-------- RECORDS FOR THIS TASK --------

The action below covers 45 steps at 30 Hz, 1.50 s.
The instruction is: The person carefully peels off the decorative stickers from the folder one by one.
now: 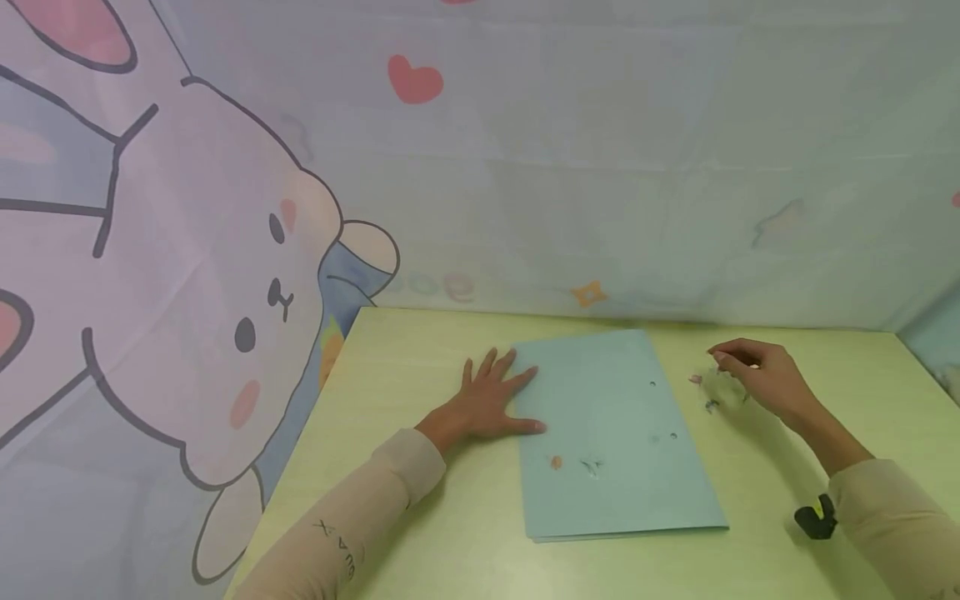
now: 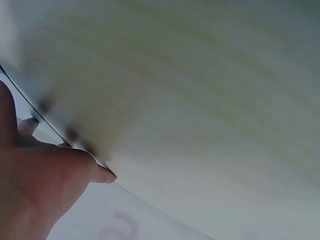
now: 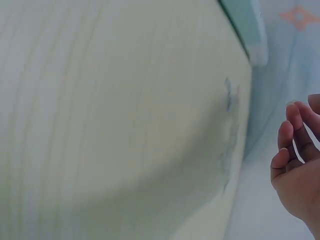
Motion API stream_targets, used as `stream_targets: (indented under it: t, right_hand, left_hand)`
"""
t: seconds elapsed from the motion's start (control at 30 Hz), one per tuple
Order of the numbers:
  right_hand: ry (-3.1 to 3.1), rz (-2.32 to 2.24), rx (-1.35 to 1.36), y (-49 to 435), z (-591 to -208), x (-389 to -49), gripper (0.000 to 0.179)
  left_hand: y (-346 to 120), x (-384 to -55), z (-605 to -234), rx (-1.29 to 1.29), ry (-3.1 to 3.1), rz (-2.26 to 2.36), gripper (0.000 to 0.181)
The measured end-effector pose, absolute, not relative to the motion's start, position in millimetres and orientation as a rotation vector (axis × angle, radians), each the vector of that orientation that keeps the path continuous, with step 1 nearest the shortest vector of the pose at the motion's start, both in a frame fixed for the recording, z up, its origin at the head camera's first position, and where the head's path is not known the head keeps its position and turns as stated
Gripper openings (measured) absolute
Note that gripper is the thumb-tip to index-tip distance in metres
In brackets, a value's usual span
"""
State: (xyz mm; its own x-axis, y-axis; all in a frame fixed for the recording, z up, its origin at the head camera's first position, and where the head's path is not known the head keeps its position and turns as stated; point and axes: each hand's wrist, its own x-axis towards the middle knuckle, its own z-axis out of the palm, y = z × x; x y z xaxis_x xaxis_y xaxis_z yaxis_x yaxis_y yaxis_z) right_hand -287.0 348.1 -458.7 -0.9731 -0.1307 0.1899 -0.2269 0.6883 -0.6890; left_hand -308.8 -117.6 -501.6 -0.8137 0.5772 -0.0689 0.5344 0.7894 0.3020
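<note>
A pale blue-green folder [image 1: 600, 400] lies on the table, with an orange sticker [image 1: 557, 462] and a leaf-like sticker [image 1: 591, 468] on its lower part. My left hand [image 1: 483, 404] rests with spread fingers at its left edge, thumb and fingertips over the cover. To the right of the folder, my right hand [image 1: 768, 379] is raised above the table, thumb and forefinger brought close together. Below those fingertips are a small pink piece [image 1: 696, 379] and a dark blue piece [image 1: 711, 406]. I cannot tell whether the right fingertips hold anything.
Near the right sleeve is a black object [image 1: 816, 517] with a yellow-green spot. Two small holes run along the folder's right side. Behind the pale yellow table [image 1: 420, 350] hangs a printed cloth [image 1: 570, 167] with a rabbit and hearts.
</note>
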Motion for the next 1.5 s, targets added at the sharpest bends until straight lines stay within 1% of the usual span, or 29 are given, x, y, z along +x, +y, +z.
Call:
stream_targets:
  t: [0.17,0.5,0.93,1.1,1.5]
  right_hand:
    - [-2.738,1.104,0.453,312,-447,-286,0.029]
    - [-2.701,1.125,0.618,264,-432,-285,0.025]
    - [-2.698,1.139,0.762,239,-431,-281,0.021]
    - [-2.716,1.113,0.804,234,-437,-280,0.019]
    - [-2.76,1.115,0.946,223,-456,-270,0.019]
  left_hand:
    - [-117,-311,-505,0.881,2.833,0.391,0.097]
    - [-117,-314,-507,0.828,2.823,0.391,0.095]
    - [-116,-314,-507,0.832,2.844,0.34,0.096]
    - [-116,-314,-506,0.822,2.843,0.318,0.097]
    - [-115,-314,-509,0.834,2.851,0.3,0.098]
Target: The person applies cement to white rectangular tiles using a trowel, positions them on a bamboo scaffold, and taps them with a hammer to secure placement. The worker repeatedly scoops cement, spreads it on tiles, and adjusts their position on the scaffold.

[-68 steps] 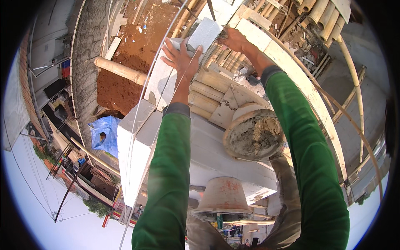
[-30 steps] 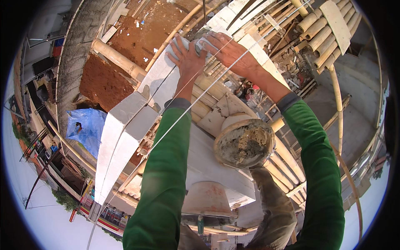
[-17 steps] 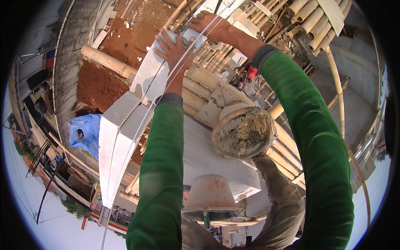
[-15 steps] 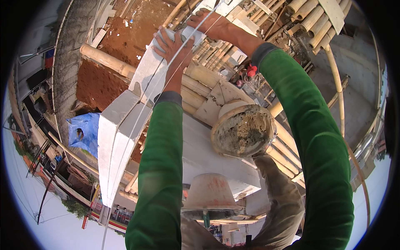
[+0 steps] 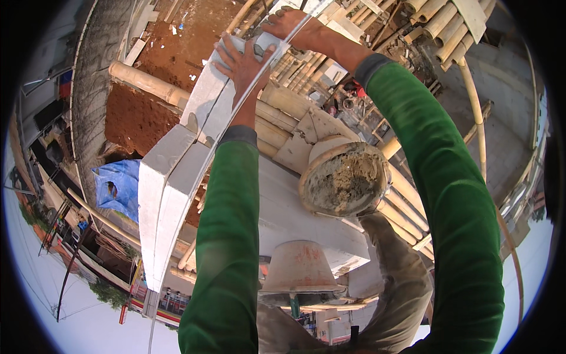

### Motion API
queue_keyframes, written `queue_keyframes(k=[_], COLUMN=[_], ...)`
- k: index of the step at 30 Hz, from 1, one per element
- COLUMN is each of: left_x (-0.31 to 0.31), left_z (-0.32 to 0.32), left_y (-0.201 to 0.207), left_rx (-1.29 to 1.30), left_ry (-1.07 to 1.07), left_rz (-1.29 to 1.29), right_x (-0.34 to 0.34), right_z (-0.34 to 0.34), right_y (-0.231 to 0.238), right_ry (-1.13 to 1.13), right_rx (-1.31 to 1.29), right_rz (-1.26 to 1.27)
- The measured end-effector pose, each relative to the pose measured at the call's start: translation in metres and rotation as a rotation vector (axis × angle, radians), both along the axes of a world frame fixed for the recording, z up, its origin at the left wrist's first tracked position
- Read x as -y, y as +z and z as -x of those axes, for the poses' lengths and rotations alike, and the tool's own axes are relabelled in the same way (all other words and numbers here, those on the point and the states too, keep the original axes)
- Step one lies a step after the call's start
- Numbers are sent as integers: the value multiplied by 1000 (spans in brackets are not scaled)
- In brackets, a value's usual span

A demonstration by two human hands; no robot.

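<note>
My left hand [image 5: 243, 66] lies with its fingers spread on top of a pale grey-white block [image 5: 209, 94]. Past it, at the block's far end, my right hand [image 5: 298, 29] reaches across with its fingers apart; its fingertips are partly out of clear sight. This block is in line with a nearer pair of long white blocks [image 5: 168, 162] along the wall top. A taut string line [image 5: 203, 165] runs lengthwise over the blocks, passing by both hands. To the right, a bucket [image 5: 345, 180] holds grey-brown mortar, with no hand on it.
An upturned bucket-like tub [image 5: 299, 268] sits close to my legs. Bamboo poles [image 5: 407, 206] form staging at the right, with more bamboo [image 5: 442, 32] stacked at the far right. Left of the wall lie red soil [image 5: 138, 121] and a blue plastic sheet [image 5: 116, 183].
Both hands stay at the block, with only a slight shift of the right hand and forearm. The view has tilted a little.
</note>
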State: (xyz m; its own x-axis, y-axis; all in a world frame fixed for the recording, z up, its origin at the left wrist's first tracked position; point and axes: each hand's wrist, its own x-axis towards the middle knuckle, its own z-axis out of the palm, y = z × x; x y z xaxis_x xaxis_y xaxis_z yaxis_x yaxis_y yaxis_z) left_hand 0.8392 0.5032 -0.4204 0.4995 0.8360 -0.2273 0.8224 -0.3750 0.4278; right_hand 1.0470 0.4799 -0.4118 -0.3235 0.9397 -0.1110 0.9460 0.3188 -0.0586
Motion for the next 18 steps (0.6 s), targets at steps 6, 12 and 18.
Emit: queue_keyframes(k=[6,12,18], left_x=[1,-2,-1], left_z=[-2,-5,-4], left_y=[3,0,0], left_rx=[-55,-116,-46], left_ry=[12,18,21], left_rz=[12,13,19], right_x=[15,91,79], right_z=[11,35,52], right_y=[9,39,7], right_ry=[-76,-896,-1536], right_rx=[57,-468,-1596], right_rz=[-69,-86,289])
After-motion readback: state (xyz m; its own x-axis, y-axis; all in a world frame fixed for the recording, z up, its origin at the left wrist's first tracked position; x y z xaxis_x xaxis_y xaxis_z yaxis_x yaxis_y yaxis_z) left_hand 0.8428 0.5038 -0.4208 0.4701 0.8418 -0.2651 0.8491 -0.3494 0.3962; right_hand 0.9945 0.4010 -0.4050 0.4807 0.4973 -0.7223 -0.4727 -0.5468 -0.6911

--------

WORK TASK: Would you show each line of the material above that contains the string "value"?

SOLUTION TO THIS PROBLEM:
In brackets, a value's usual span
- Numbers are sent as integers: the value multiplied by 1000 (spans in brackets are not scaled)
- In brackets, a value's usual span

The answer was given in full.